Output every entry exactly, from the first line to the last.
Data in this exercise START
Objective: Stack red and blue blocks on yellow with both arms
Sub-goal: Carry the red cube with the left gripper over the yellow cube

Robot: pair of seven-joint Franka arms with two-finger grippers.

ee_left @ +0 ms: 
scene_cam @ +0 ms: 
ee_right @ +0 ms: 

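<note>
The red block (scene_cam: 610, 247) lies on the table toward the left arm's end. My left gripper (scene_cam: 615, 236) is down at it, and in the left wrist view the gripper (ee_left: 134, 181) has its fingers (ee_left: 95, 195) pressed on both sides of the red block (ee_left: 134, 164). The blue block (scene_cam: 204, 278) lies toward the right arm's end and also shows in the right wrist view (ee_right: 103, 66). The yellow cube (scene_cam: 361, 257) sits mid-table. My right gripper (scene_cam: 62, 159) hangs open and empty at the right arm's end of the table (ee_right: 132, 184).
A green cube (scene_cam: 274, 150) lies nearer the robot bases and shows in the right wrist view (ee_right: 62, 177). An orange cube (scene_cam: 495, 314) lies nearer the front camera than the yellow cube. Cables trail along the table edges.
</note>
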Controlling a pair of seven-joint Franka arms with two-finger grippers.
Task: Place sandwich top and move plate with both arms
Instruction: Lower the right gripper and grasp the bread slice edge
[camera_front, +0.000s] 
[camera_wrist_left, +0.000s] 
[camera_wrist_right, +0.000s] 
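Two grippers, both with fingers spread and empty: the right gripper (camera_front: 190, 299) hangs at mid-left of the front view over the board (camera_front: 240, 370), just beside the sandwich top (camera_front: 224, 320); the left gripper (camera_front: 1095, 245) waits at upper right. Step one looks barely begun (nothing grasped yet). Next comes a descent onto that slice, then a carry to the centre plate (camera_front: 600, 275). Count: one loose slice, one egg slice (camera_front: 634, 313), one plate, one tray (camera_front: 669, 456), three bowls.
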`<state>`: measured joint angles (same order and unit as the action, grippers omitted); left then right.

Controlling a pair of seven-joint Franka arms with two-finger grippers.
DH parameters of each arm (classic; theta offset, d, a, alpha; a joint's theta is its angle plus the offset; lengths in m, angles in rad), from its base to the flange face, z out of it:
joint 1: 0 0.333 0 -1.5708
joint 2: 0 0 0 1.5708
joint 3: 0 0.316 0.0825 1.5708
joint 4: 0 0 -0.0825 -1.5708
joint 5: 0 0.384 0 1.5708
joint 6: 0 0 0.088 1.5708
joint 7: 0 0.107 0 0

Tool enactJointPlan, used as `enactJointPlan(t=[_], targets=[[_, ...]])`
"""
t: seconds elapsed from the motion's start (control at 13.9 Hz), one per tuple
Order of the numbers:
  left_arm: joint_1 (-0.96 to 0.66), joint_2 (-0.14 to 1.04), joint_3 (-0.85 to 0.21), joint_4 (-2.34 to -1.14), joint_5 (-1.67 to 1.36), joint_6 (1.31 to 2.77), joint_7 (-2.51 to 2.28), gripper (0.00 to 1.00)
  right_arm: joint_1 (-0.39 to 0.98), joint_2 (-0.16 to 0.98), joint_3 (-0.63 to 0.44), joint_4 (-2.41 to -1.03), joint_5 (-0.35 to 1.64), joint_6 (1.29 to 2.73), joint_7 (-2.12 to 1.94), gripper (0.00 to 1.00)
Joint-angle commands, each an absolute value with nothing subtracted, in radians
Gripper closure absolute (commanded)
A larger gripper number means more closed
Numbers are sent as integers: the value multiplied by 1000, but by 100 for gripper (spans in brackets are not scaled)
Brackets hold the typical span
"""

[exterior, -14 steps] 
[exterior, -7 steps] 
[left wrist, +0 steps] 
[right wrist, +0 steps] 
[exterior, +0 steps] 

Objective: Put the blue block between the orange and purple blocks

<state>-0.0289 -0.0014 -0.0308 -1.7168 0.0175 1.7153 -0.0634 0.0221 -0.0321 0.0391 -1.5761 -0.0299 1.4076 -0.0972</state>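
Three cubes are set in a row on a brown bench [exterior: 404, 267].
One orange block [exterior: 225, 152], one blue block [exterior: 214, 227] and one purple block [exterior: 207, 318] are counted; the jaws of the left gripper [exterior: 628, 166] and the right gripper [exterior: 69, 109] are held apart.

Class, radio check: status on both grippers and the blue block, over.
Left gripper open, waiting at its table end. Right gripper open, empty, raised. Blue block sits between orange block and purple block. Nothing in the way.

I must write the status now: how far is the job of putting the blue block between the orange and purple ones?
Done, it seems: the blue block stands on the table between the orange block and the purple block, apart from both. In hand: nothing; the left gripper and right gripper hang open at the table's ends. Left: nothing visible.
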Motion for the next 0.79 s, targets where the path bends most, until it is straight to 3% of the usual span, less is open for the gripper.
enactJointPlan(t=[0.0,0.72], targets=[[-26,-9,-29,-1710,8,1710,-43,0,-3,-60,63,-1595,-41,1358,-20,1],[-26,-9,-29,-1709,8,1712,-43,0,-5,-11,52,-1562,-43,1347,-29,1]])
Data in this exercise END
#### Task output
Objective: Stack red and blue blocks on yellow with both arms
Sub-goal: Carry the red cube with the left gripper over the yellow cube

Robot: pair of seven-joint Franka arms with two-finger grippers.

ee_left @ +0 ms: 
scene_cam @ +0 ms: 
ee_right @ +0 ms: 

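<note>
The red block (scene_cam: 610, 247) lies on the table toward the left arm's end. My left gripper (scene_cam: 615, 236) is down at it, and in the left wrist view the gripper (ee_left: 134, 181) has its fingers (ee_left: 95, 195) pressed on both sides of the red block (ee_left: 134, 164). The blue block (scene_cam: 204, 278) lies toward the right arm's end and also shows in the right wrist view (ee_right: 103, 66). The yellow cube (scene_cam: 361, 257) sits mid-table. My right gripper (scene_cam: 62, 159) hangs open and empty at the right arm's end of the table (ee_right: 132, 184).
A green cube (scene_cam: 274, 150) lies nearer the robot bases and shows in the right wrist view (ee_right: 62, 177). An orange cube (scene_cam: 495, 314) lies nearer the front camera than the yellow cube. Cables trail along the table edges.
</note>
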Controlling a pair of seven-joint Franka arms with two-finger grippers.
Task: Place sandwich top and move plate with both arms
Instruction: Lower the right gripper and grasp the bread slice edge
[camera_front, +0.000s] 
[camera_wrist_left, +0.000s] 
[camera_wrist_right, +0.000s] 
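Two grippers, both with fingers spread and empty: the right gripper (camera_front: 190, 299) hangs at mid-left of the front view over the board (camera_front: 240, 370), just beside the sandwich top (camera_front: 224, 320); the left gripper (camera_front: 1095, 245) waits at upper right. Step one looks barely begun (nothing grasped yet). Next comes a descent onto that slice, then a carry to the centre plate (camera_front: 600, 275). Count: one loose slice, one egg slice (camera_front: 634, 313), one plate, one tray (camera_front: 669, 456), three bowls.
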`<state>`: measured joint angles (same order and unit as the action, grippers omitted); left then right.

Controlling a pair of seven-joint Franka arms with two-finger grippers.
DH parameters of each arm (classic; theta offset, d, a, alpha; a joint's theta is its angle plus the offset; lengths in m, angles in rad), from its base to the flange face, z out of it:
joint 1: 0 0.333 0 -1.5708
joint 2: 0 0 0 1.5708
joint 3: 0 0.316 0.0825 1.5708
joint 4: 0 0 -0.0825 -1.5708
joint 5: 0 0.384 0 1.5708
joint 6: 0 0 0.088 1.5708
joint 7: 0 0.107 0 0

Tool enactJointPlan, used as `enactJointPlan(t=[_], targets=[[_, ...]])`
"""
t: seconds elapsed from the motion's start (control at 13.9 Hz), one per tuple
Order of the numbers:
  left_arm: joint_1 (-0.96 to 0.66), joint_2 (-0.14 to 1.04), joint_3 (-0.85 to 0.21), joint_4 (-2.34 to -1.14), joint_5 (-1.67 to 1.36), joint_6 (1.31 to 2.77), joint_7 (-2.51 to 2.28), gripper (0.00 to 1.00)
  right_arm: joint_1 (-0.39 to 0.98), joint_2 (-0.16 to 0.98), joint_3 (-0.63 to 0.44), joint_4 (-2.41 to -1.03), joint_5 (-0.35 to 1.64), joint_6 (1.29 to 2.73), joint_7 (-2.12 to 1.94), gripper (0.00 to 1.00)
Joint-angle commands, each an absolute value with nothing subtracted, in radians
Gripper closure absolute (commanded)
A larger gripper number means more closed
Numbers are sent as integers: the value multiplied by 1000, but by 100 for gripper (spans in brackets are not scaled)
Brackets hold the typical span
"""

[exterior, -14 steps] 
[exterior, -7 steps] 
[left wrist, +0 steps] 
[right wrist, +0 steps] 
[exterior, +0 steps] 

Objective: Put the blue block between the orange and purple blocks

<state>-0.0289 -0.0014 -0.0308 -1.7168 0.0175 1.7153 -0.0634 0.0221 -0.0321 0.0391 -1.5761 -0.0299 1.4076 -0.0972</state>
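Three cubes are set in a row on a brown bench [exterior: 404, 267].
One orange block [exterior: 225, 152], one blue block [exterior: 214, 227] and one purple block [exterior: 207, 318] are counted; the jaws of the left gripper [exterior: 628, 166] and the right gripper [exterior: 69, 109] are held apart.

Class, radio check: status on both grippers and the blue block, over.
Left gripper open, waiting at its table end. Right gripper open, empty, raised. Blue block sits between orange block and purple block. Nothing in the way.

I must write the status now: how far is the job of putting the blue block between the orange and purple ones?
Done, it seems: the blue block stands on the table between the orange block and the purple block, apart from both. In hand: nothing; the left gripper and right gripper hang open at the table's ends. Left: nothing visible.
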Motion for the next 0.79 s, targets where the path bends most, until it is straight to 3% of the usual span, less is open for the gripper.
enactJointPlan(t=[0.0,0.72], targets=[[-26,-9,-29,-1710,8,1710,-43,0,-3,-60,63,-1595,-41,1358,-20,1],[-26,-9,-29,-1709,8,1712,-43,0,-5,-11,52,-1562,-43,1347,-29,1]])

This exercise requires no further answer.